<Re Life ローカルへ>6・さらば! 過労社会 働く時間減らせば豊かに

2022年6月25日 07時17分

晴れたら小屋を建て、雨が降ったら休む

 仲間と小屋を建てた時、雨の日は休んだ。野菜・米作りも雨の日は何もせず、のんびりする。
 そんな私も、二〇〇四年から十四年間、一人で小さなバーを週休一日で営んでいた。手取りが二十万円を超えた時、売り上げは減るが、週休二日にした。再び二十万円を超えた一一年に週休三日へ。
 消費に踊らされず、月二十万円で豊かに暮らすようにしていたので可能だった。生まれた時間で米作りを始めた。
 それから十一年。ようやく一部の大手企業も週休三日をうたい始めた。「生産性向上」が望めるので導入するという。おかしなことを言う。単に仕事を減らせばいいだけの話。でないと、生産性の評価・比較のために、やってる感を出す報告書・会議・管理業務が無駄に増えるだけだ。
 「ブルシット・ジョブ」という言葉がある。訳は「クソどうでもいい仕事」。

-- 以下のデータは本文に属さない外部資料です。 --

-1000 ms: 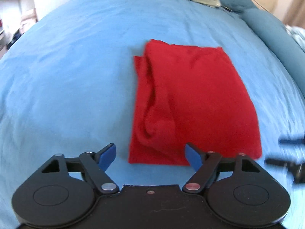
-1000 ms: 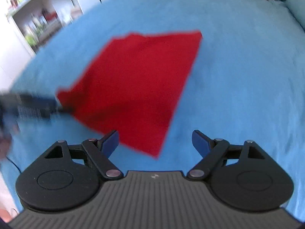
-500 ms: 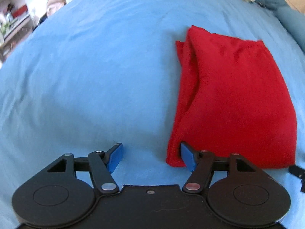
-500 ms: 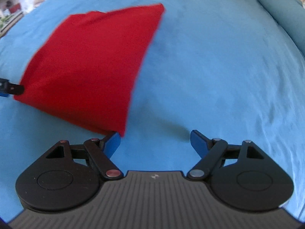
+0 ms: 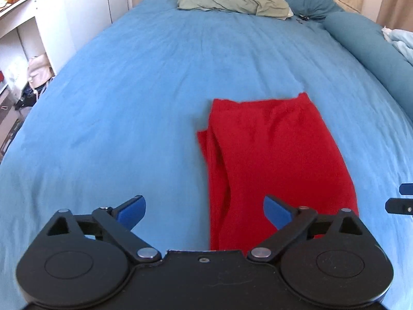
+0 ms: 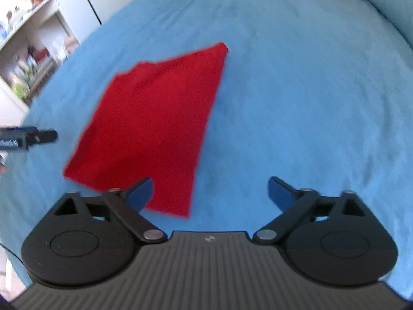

自分の仕事が無駄を超え、有害でさえあると苦しむ。多くの国でビジネスマンの三〜五割が悩む。なくせば、週十五時間労働で社会は回るそうだ。
 一九三〇年、経済学者ケインズは百年後には技術進歩で週十五時間労働になると予測。現代欧州の若き知性、ルトガー・ブレグマンも著書「隷属なき道」で一日三時間労働が可能と訴えている。
 幕末から明治に来日した外国人は、庶民の働く姿を聡明、器用、優しい、陽気、活動的、我慢強いと記し、こう書いている。「必要なものはもつが、余計なものを得ようとは思わない。大きい利益のために疲れ果てるまで苦労しようとしないし、一つの仕事を早く終えて、もう一つの仕事にとりかかろうとも決してしない」(渡辺京二「逝きし世の面影」)。度を超えた生産性の愚を悟っていたのだ。
 一日八時間も働くなんて概念は近代に作られた。日本は需要不足と言うが、人口減少期だから生産過剰と考えるべき。生産や労働を減らし、ブルシットジョブをやめる。そうすればCO2排出も、ゴミも、悩む人も減る。増えた時間で食べ物を自給したり、DIYしたりすれば、健康で、人生も自然も豊かに。そう思いませんか。